In the listing below, a line holding "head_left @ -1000" and a line holding "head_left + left" mark the range. Retype both exactly, with all lines between them.

DATASET:
★ ★ ★

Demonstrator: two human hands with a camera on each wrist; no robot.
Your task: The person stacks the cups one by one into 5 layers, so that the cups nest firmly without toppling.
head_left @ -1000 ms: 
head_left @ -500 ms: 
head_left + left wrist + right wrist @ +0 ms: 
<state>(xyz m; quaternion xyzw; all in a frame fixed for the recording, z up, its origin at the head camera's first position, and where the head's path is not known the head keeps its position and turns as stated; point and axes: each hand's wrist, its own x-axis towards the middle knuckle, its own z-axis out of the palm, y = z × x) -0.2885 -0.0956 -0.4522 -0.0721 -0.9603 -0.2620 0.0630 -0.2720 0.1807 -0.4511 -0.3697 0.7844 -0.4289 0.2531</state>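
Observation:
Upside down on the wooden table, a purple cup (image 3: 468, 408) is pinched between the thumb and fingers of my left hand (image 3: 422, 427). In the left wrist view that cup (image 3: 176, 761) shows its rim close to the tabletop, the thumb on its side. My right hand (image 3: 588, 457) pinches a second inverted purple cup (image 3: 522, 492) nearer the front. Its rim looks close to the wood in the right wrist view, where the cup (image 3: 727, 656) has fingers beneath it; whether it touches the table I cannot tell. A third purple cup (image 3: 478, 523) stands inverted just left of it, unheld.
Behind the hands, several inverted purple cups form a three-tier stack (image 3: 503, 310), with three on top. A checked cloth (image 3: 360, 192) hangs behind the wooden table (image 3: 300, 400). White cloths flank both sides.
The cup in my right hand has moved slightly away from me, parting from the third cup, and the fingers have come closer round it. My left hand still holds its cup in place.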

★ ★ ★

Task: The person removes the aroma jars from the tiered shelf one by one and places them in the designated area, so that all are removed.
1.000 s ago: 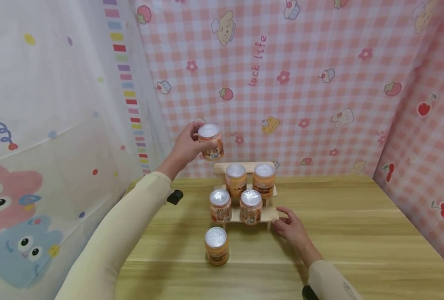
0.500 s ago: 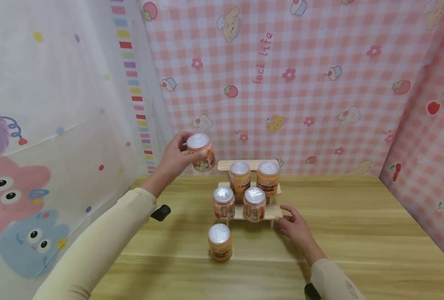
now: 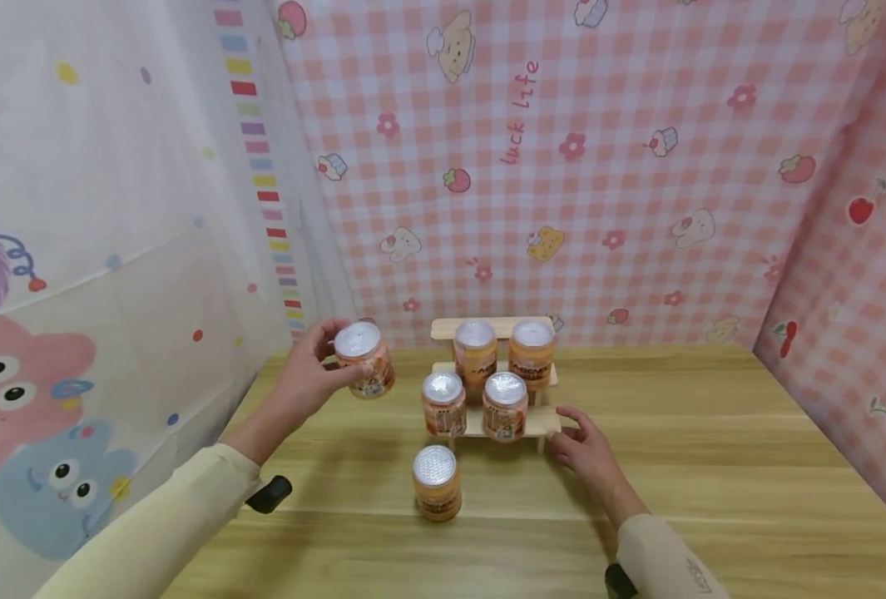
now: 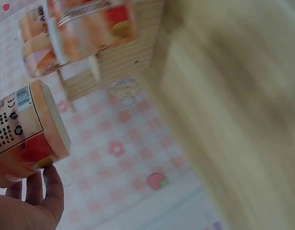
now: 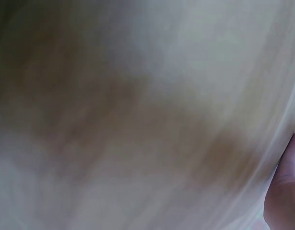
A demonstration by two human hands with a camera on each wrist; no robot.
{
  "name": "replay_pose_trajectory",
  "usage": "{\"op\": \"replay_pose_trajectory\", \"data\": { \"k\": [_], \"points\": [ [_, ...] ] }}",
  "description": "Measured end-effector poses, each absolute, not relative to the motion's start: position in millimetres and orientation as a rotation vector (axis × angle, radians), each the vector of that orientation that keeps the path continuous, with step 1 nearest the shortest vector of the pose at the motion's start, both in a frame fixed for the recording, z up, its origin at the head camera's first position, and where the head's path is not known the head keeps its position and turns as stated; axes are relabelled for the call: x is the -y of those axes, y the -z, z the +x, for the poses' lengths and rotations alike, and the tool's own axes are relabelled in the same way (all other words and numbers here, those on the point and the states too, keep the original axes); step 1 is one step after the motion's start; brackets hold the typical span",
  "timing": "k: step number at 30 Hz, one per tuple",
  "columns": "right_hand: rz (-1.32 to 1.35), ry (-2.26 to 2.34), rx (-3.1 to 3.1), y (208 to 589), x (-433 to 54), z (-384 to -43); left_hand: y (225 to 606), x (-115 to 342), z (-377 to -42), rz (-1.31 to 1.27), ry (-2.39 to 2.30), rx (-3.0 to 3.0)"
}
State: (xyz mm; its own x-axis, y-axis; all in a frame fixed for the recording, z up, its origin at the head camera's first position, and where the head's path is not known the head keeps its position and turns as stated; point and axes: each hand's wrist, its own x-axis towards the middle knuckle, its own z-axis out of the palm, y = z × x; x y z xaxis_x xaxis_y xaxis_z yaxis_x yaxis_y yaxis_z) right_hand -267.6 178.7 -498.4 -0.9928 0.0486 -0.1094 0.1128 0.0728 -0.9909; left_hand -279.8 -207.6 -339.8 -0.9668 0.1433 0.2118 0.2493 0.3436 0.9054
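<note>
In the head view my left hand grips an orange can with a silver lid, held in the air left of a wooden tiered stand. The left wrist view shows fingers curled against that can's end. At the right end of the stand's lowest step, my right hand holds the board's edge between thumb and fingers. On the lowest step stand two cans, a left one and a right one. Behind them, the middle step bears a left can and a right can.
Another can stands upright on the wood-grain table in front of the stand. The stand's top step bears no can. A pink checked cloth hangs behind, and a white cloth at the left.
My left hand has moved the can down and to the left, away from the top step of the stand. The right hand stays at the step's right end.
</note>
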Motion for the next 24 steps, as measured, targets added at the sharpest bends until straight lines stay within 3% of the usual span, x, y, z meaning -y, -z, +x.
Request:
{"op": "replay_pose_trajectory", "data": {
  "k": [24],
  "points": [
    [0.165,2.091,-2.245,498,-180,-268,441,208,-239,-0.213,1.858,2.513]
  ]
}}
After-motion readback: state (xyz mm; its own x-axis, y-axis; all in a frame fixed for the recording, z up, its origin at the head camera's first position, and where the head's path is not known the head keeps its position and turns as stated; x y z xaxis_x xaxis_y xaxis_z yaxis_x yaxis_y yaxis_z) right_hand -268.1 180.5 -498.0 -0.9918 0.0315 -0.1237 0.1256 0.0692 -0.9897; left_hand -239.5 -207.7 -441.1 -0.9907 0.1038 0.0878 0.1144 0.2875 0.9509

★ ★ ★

RESPONSE TO THE EXERCISE:
head_left @ -1000 ms: 
head_left @ -500 ms: 
head_left + left wrist + right wrist @ +0 ms: 

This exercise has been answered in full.